Something that's generally always true about college life is that Friday is the easy day. I think that is true in all walks of life. When you're a kid everyday is Friday life is easy. In high school Friday night represents the movies or a football game at school. College Friday means a party for some but for me it means limited class load. My only responsibility on Friday is my voice lesson. The rest of the day I can be as lazy as I want. Also on Fridays there is usually a concert of some sort going on. For example there were three going on tonight in all three performance venues. They were all at the same time and it's impossible to choose which to go to. I was taking advantage of my lazy day today and didn't go to any of the ones tonight.

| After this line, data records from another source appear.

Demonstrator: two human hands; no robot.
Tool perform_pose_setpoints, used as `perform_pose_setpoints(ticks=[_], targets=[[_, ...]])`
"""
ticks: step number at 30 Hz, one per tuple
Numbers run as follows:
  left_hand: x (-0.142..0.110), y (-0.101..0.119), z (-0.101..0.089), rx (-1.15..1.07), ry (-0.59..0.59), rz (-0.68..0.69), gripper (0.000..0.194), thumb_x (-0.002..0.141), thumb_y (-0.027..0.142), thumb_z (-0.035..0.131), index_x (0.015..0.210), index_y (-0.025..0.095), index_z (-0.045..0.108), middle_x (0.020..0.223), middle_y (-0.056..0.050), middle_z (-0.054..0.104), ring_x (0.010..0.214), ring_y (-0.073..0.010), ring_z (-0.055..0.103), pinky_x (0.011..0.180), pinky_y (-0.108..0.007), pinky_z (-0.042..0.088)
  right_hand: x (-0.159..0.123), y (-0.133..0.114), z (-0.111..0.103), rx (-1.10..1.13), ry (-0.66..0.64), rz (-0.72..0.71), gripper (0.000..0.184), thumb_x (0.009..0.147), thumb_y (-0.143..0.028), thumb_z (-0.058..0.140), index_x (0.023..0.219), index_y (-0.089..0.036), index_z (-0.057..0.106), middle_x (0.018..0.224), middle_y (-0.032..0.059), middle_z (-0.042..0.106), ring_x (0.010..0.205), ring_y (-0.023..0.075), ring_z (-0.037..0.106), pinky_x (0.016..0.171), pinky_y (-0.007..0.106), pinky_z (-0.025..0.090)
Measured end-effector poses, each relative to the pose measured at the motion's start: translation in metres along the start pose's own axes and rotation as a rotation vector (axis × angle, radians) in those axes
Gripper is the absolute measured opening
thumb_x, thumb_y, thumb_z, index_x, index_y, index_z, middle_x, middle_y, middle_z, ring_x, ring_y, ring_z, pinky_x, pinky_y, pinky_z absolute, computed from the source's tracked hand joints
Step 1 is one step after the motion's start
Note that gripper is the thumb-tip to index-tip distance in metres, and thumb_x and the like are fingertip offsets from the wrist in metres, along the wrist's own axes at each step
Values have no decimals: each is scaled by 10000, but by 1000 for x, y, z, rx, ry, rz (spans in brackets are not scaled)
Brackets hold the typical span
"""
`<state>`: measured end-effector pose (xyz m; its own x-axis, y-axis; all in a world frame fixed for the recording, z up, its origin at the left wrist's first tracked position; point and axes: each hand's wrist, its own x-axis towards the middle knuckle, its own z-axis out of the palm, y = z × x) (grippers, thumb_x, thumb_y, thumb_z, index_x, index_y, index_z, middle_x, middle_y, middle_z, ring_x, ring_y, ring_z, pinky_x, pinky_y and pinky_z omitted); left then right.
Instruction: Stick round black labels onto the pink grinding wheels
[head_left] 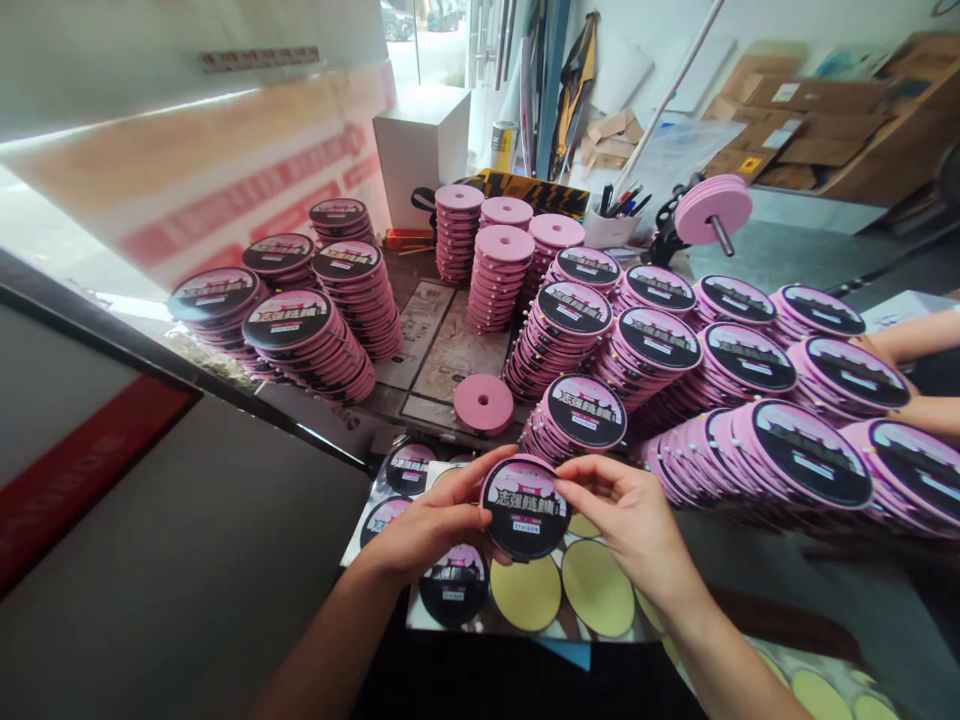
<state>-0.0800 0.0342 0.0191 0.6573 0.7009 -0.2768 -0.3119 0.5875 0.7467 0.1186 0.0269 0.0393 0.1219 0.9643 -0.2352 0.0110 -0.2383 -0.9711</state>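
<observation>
I hold a pink spool [525, 506] with a round black label on its face, low in the middle of the view. My left hand [427, 525] grips its left edge, fingers curled around the rim. My right hand [630, 515] pinches its right edge with thumb and fingertips. Below the spool lies a sticker sheet [555, 595] with round black labels and yellow circles of bare backing. A single unlabelled pink spool [484, 403] rests on the table just beyond my hands.
Leaning stacks of labelled spools [660, 350] fill the right side, more stand at the left [300, 325], and unlabelled pink stacks [499, 275] sit at the back. Another person's arms [922, 375] reach in from the right edge. A pen cup [611, 225] and cardboard boxes stand behind.
</observation>
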Motion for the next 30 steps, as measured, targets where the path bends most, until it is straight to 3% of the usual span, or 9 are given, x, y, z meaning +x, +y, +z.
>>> perform_pose_setpoints(ticks=[6,13,19,30], targets=[[1,0,-2,-37,-25,-1,581,748,98,546,1286,305,468,1130,-59,607,859,-207,619,671,-310,525,0,-1,-1,3,7,19,214,537,-337,757,632,-170,662,592,29,656,513,144,567,491,248,473],[4,-2,0,15,-9,-13,687,677,126,703,1282,336,456,1141,-41,582,829,-169,602,664,-275,529,-1,-1,1,25,19,26,197,544,-325,748,630,-173,656,571,21,644,476,131,540,448,236,446],[5,-5,-4,-32,-27,-12,660,676,125,712,1262,322,481,1088,-36,608,796,-159,607,644,-264,533,0,2,-2,26,-48,69,221,583,-358,737,663,-173,646,531,5,605,438,117,499,381,216,398],[4,-6,-6,-77,-41,-26,710,635,94,729,1260,326,484,1161,-50,582,803,-169,615,638,-271,530,3,3,-8,105,-100,138,256,539,-339,794,664,-153,671,549,1,611,471,93,501,440,200,417]])
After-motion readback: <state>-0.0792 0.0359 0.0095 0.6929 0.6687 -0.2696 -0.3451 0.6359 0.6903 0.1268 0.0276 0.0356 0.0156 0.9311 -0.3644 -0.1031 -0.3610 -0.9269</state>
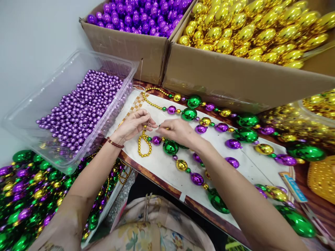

However I'm making up for that by going with a school group to see the national symphony orchestra at the Kennedy center tomorrow night. I have a big weekend ahead so I shall now say goodnight.

Day 132: No Post

I had a date last night which is why there was no post. Tonight's blog will be posted soon.

Thursday, October 2, 2014

Day 131: Discovery

I discovered today that the college experience can be defined in one sentence. There is too much to do and not enough time to do it in it. Although, that can sum up all time management of life. As ellen degeneres explains all we have is here and now we don't have any time, we have less time, all we have is here and now, and that's why procrastination feels so right. Now I'm in the position right now that I should practice and want to practice, I just need to find time. Thank God practice rooms are open 24/7. Also people cancel lessons occasionally which gives me extra time. That's the case for tomorrow so I will practice then. For now though, goodnight.